## [RECORDS FOR THIS EXERCISE]
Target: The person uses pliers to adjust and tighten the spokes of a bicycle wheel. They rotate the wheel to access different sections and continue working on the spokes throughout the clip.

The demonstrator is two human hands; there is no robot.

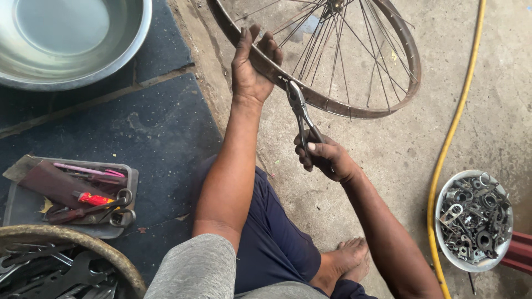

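Note:
A rusty spoked wheel rim [388, 94] stands on the concrete floor in front of me. My left hand [252, 63] grips the near left part of the rim, fingers wrapped over its edge. My right hand [324, 156] is closed on the handles of metal pliers [299, 108]. The pliers' jaws point up and touch the rim just right of my left hand. Thin spokes run from the rim to the hub [335, 5] at the top edge.
A large metal basin [130, 47] sits top left on a dark mat [155, 133]. A tray [22, 207] of tools and a basket [119, 260] of wrenches lie at lower left. A yellow hose [451, 133] runs down the right, beside a bowl [443, 196] of metal parts. My bare foot [346, 260] rests below.

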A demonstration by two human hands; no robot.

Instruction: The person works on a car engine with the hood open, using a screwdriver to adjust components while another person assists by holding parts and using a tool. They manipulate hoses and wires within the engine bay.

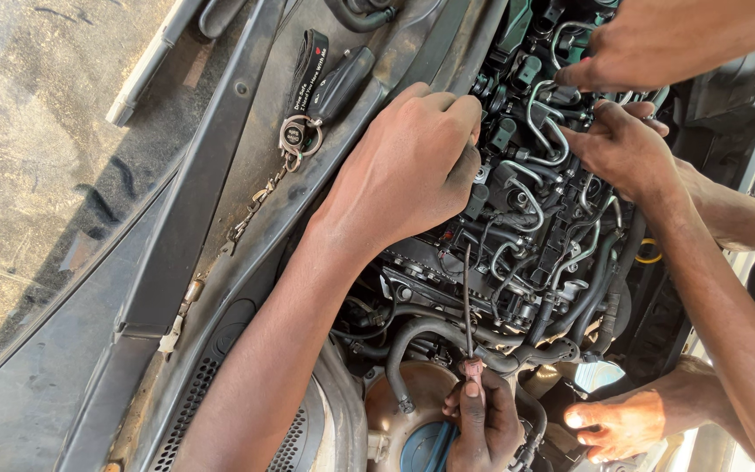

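Crowded engine bay, that was, with hands coming in from every side. The person's left hand (412,166) sat knuckles-up over the near edge of the engine (526,253), fingers curled in tight; whatever they pressed on was hidden beneath, so I couldn't tell if it gripped anything. The right hand (624,149) came across from the far side, fingers narrowed to a pinch on the looping metal pipes (542,122) along the engine's top. Those pipes lay between the two hands, bent and packed close. To my eye, work like that wanted fingertip pressure only, straight along the pipe's run and no twisting, with the left hand bracing so nothing kinked. A co-worker's hand (648,48) reached in at the bay's top corner over the same pipes. Another helper's hand (482,419) at the bottom edge held a thin screwdriver (467,306), its shaft pointed up among the black hoses (412,336). A further hand (613,426) rested low at the bottom right corner. A key fob (338,83) on a ring lay on the cowl panel (238,131), well apart.
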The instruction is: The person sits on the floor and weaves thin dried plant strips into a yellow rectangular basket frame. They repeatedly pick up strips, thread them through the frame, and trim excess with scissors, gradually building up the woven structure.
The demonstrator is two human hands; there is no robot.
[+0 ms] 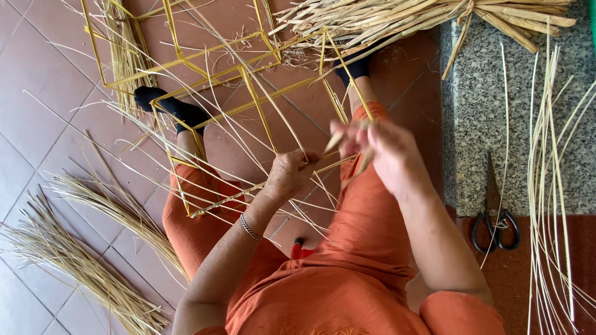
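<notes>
No packages, labels, signs or screens are seen anywhere in the view.

Reddish-brown tiled floor (37, 93) with pale grout lines, lit by soft daylight. At right, raised speckled grey granite ledge (478, 124) over a dark red strip. Loose straw bundles (81, 267) lying on the tiles, lower left.

Head view, steeply downward, close.
</notes>
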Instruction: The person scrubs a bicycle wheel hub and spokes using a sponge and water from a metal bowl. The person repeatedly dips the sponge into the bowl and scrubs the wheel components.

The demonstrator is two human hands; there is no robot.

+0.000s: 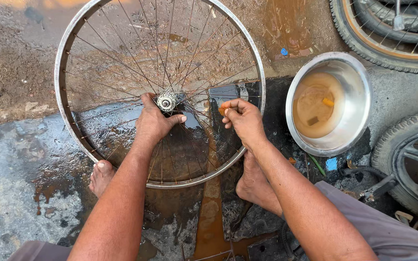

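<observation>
**Clerk:** Head view, item one: bare wheel rim (63, 72), spoked, no tyre, lying flat on the wet ground (10, 159), propped near the person's feet. Hub (166, 102) at centre.

**Checker:** Handling?

**Clerk:** Judged light and stiff at the rim; the spokes (122, 63) look thin and easily bent. Best held at the hub or the rim edge. Wet, so likely slippery.

**Checker:** Hands?

**Clerk:** Left hand (153, 123) rests on the spokes just below the hub, fingers spread, grip loose, thumb beside the axle. Right hand (242, 118) sits over the spokes right of the hub, fingertips pinched shut on a small orange piece (222, 110); what it is, I cannot tell.

**Checker:** Surroundings?

**Clerk:** Steel bowl (359, 92) of murky water to the right, well apart from the rim, with small orange bits inside. Tyred wheels at top right (364, 48) and right edge (388, 150).
</observation>
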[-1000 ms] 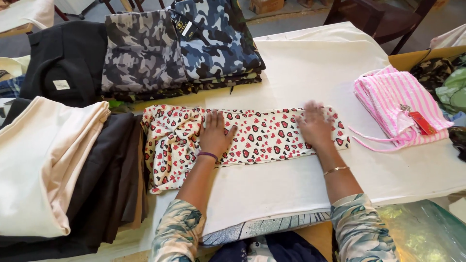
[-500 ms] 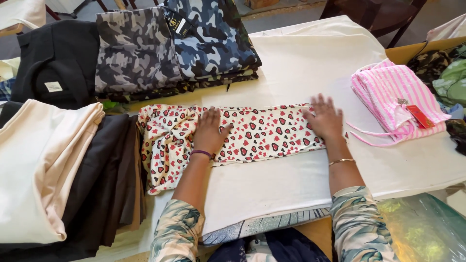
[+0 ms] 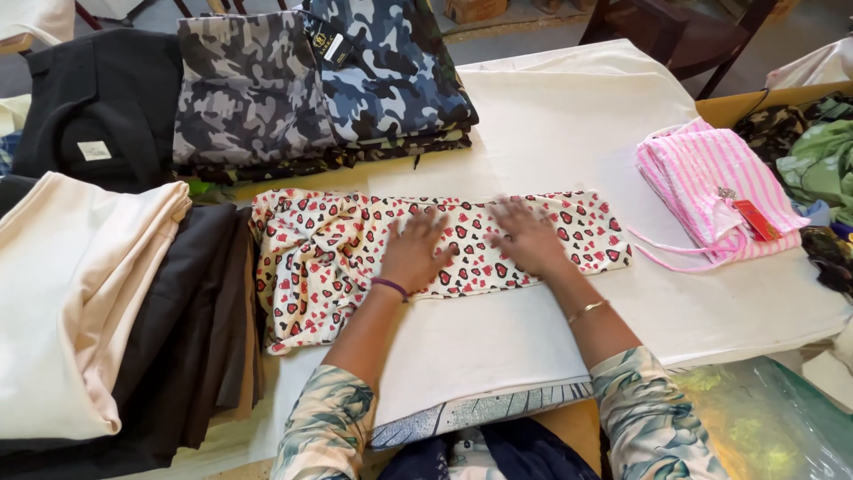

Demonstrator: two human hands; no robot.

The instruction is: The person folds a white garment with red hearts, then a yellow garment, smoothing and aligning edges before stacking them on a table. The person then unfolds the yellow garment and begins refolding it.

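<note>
Motion blurs the fingertips of the right hand [image 3: 531, 236]; the folded cream fabric stack [image 3: 67, 302] runs off the left edge.

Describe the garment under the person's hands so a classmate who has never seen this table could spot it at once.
On the white-covered table, look just below the camouflage stack. There a long folded heart-print garment lies flat, with the left hand and right hand pressed on it. Only it has red and black hearts on cream; the pink garment is striped.

camouflage stack [image 3: 320, 89] | pink striped garment [image 3: 711, 191] | cream fabric [image 3: 71, 293]
</note>
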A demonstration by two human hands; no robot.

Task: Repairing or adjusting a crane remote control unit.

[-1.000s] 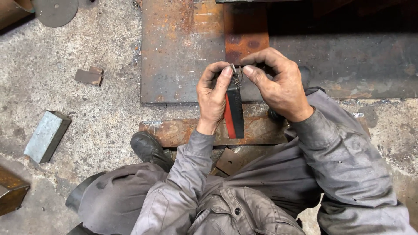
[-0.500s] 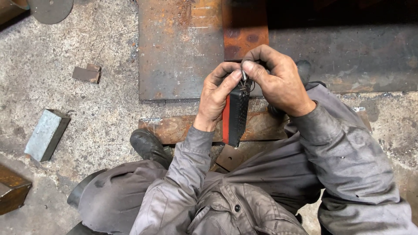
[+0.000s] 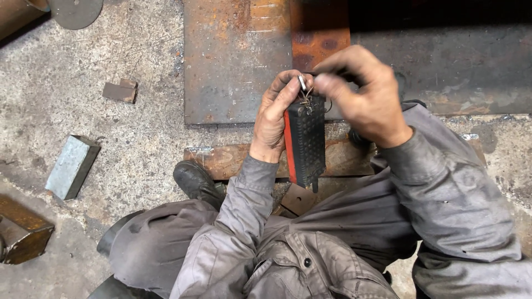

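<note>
Black textured rubber wraps the block (image 3: pixel 306 141) that the left hand (image 3: pixel 275 119) holds upright, a red strip running down its left side. The left fingers are clamped on the block's upper end, thumb pressed near the top where a small metal ring (image 3: pixel 302 83) and a twist of thin wire (image 3: pixel 305 98) sit. The right hand (image 3: pixel 363 94) is just beside that top end, its fingertips pinched together close to the ring; motion blur hides whether they actually grip the wire, so I cannot tell. A short dark stub pokes from the block's lower end.

Both arms wear grey work sleeves, and the block hangs above the person's lap, over a rusty steel bar (image 3: pixel 221 160) lying on the floor. Beyond the hands, a large rusted steel plate (image 3: pixel 238 61) lies flat, its near edge level with the wrists; a darker plate (image 3: pixel 443 72) adjoins it toward the right. A black boot (image 3: pixel 195 180) rests near the bar's left end.

On the concrete floor (image 3: pixel 111 144) to the left lie 1 grey metal block (image 3: pixel 72 166), 1 small rusty offcut (image 3: pixel 120 91) farther away, and a brown boxy piece (image 3: pixel 22 232) at the left edge. A round grey disc (image 3: pixel 75 11) sits at the top left corner, beside a rusty pipe (image 3: pixel 16 14).
</note>
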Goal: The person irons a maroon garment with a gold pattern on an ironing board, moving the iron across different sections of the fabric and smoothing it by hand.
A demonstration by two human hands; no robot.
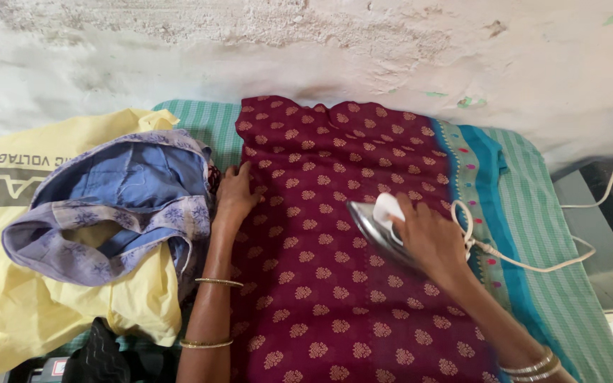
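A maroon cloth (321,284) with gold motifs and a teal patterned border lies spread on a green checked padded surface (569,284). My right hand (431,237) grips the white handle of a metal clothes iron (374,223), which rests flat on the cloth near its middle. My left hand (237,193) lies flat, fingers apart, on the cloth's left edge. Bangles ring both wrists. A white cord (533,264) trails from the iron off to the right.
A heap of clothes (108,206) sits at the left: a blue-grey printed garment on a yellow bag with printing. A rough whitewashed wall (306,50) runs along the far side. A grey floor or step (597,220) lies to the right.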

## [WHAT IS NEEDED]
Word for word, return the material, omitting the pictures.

## [TASK RESULT]
Target: The person uses pliers to adjust and tighten the spokes of a bicycle wheel. They rotate the wheel to access different sections and continue working on the spokes throughout the clip.

The demonstrator is two human hands; there is no robot.


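Note:
A rusty spoked wheel rim [388, 94] stands on the concrete floor in front of me. My left hand [252, 63] grips the near left part of the rim, fingers wrapped over its edge. My right hand [324, 156] is closed on the handles of metal pliers [299, 108]. The pliers' jaws point up and touch the rim just right of my left hand. Thin spokes run from the rim to the hub [335, 5] at the top edge.
A large metal basin [130, 47] sits top left on a dark mat [155, 133]. A tray [22, 207] of tools and a basket [119, 260] of wrenches lie at lower left. A yellow hose [451, 133] runs down the right, beside a bowl [443, 196] of metal parts. My bare foot [346, 260] rests below.
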
A demonstration by two human hands; no robot.

Instruction: The person works on a car engine with the hood open, using a screwdriver to adjust components while another person assists by holding parts and using a tool. They manipulate hoses and wires within the engine bay.


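Crowded engine bay, that was, with hands coming in from every side. The person's left hand (412,166) sat knuckles-up over the near edge of the engine (526,253), fingers curled in tight; whatever they pressed on was hidden beneath, so I couldn't tell if it gripped anything. The right hand (624,149) came across from the far side, fingers narrowed to a pinch on the looping metal pipes (542,122) along the engine's top. Those pipes lay between the two hands, bent and packed close. To my eye, work like that wanted fingertip pressure only, straight along the pipe's run and no twisting, with the left hand bracing so nothing kinked. A co-worker's hand (648,48) reached in at the bay's top corner over the same pipes. Another helper's hand (482,419) at the bottom edge held a thin screwdriver (467,306), its shaft pointed up among the black hoses (412,336). A further hand (613,426) rested low at the bottom right corner. A key fob (338,83) on a ring lay on the cowl panel (238,131), well apart.
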The instruction is: The person sits on the floor and weaves thin dried plant strips into a yellow rectangular basket frame. They repeatedly pick up strips, thread them through the frame, and trim excess with scissors, gradually building up the woven structure.
The demonstrator is two human hands; there is no robot.
[+0 ms] 
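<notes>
No packages, labels, signs or screens are seen anywhere in the view.

Reddish-brown tiled floor (37, 93) with pale grout lines, lit by soft daylight. At right, raised speckled grey granite ledge (478, 124) over a dark red strip. Loose straw bundles (81, 267) lying on the tiles, lower left.

Head view, steeply downward, close.
</notes>
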Instruction: The person scrubs a bicycle wheel hub and spokes using a sponge and water from a metal bowl. The person repeatedly dips the sponge into the bowl and scrubs the wheel components.

The demonstrator is two human hands; there is no robot.

+0.000s: 

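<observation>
**Clerk:** Head view, item one: bare wheel rim (63, 72), spoked, no tyre, lying flat on the wet ground (10, 159), propped near the person's feet. Hub (166, 102) at centre.

**Checker:** Handling?

**Clerk:** Judged light and stiff at the rim; the spokes (122, 63) look thin and easily bent. Best held at the hub or the rim edge. Wet, so likely slippery.

**Checker:** Hands?

**Clerk:** Left hand (153, 123) rests on the spokes just below the hub, fingers spread, grip loose, thumb beside the axle. Right hand (242, 118) sits over the spokes right of the hub, fingertips pinched shut on a small orange piece (222, 110); what it is, I cannot tell.

**Checker:** Surroundings?

**Clerk:** Steel bowl (359, 92) of murky water to the right, well apart from the rim, with small orange bits inside. Tyred wheels at top right (364, 48) and right edge (388, 150).
</observation>
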[-1000 ms] 
[-500 ms] 
[+0 ms] 

Demonstrator: two human hands; no robot.

The instruction is: The person folds a white garment with red hearts, then a yellow garment, smoothing and aligning edges before stacking them on a table. The person then unfolds the yellow garment and begins refolding it.

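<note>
Motion blurs the fingertips of the right hand [image 3: 531, 236]; the folded cream fabric stack [image 3: 67, 302] runs off the left edge.

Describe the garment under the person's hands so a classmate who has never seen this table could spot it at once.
On the white-covered table, look just below the camouflage stack. There a long folded heart-print garment lies flat, with the left hand and right hand pressed on it. Only it has red and black hearts on cream; the pink garment is striped.

camouflage stack [image 3: 320, 89] | pink striped garment [image 3: 711, 191] | cream fabric [image 3: 71, 293]
</note>
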A demonstration by two human hands; no robot.

Task: Repairing or adjusting a crane remote control unit.

[-1.000s] 
[-0.500s] 
[+0.000s] 

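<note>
Black textured rubber wraps the block (image 3: pixel 306 141) that the left hand (image 3: pixel 275 119) holds upright, a red strip running down its left side. The left fingers are clamped on the block's upper end, thumb pressed near the top where a small metal ring (image 3: pixel 302 83) and a twist of thin wire (image 3: pixel 305 98) sit. The right hand (image 3: pixel 363 94) is just beside that top end, its fingertips pinched together close to the ring; motion blur hides whether they actually grip the wire, so I cannot tell. A short dark stub pokes from the block's lower end.

Both arms wear grey work sleeves, and the block hangs above the person's lap, over a rusty steel bar (image 3: pixel 221 160) lying on the floor. Beyond the hands, a large rusted steel plate (image 3: pixel 238 61) lies flat, its near edge level with the wrists; a darker plate (image 3: pixel 443 72) adjoins it toward the right. A black boot (image 3: pixel 195 180) rests near the bar's left end.

On the concrete floor (image 3: pixel 111 144) to the left lie 1 grey metal block (image 3: pixel 72 166), 1 small rusty offcut (image 3: pixel 120 91) farther away, and a brown boxy piece (image 3: pixel 22 232) at the left edge. A round grey disc (image 3: pixel 75 11) sits at the top left corner, beside a rusty pipe (image 3: pixel 16 14).
</note>
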Goal: The person irons a maroon garment with a gold pattern on an ironing board, moving the iron across different sections of the fabric and smoothing it by hand.
A demonstration by two human hands; no robot.
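A maroon cloth (321,284) with gold motifs and a teal patterned border lies spread on a green checked padded surface (569,284). My right hand (431,237) grips the white handle of a metal clothes iron (374,223), which rests flat on the cloth near its middle. My left hand (237,193) lies flat, fingers apart, on the cloth's left edge. Bangles ring both wrists. A white cord (533,264) trails from the iron off to the right.
A heap of clothes (108,206) sits at the left: a blue-grey printed garment on a yellow bag with printing. A rough whitewashed wall (306,50) runs along the far side. A grey floor or step (597,220) lies to the right.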

No further answer is needed.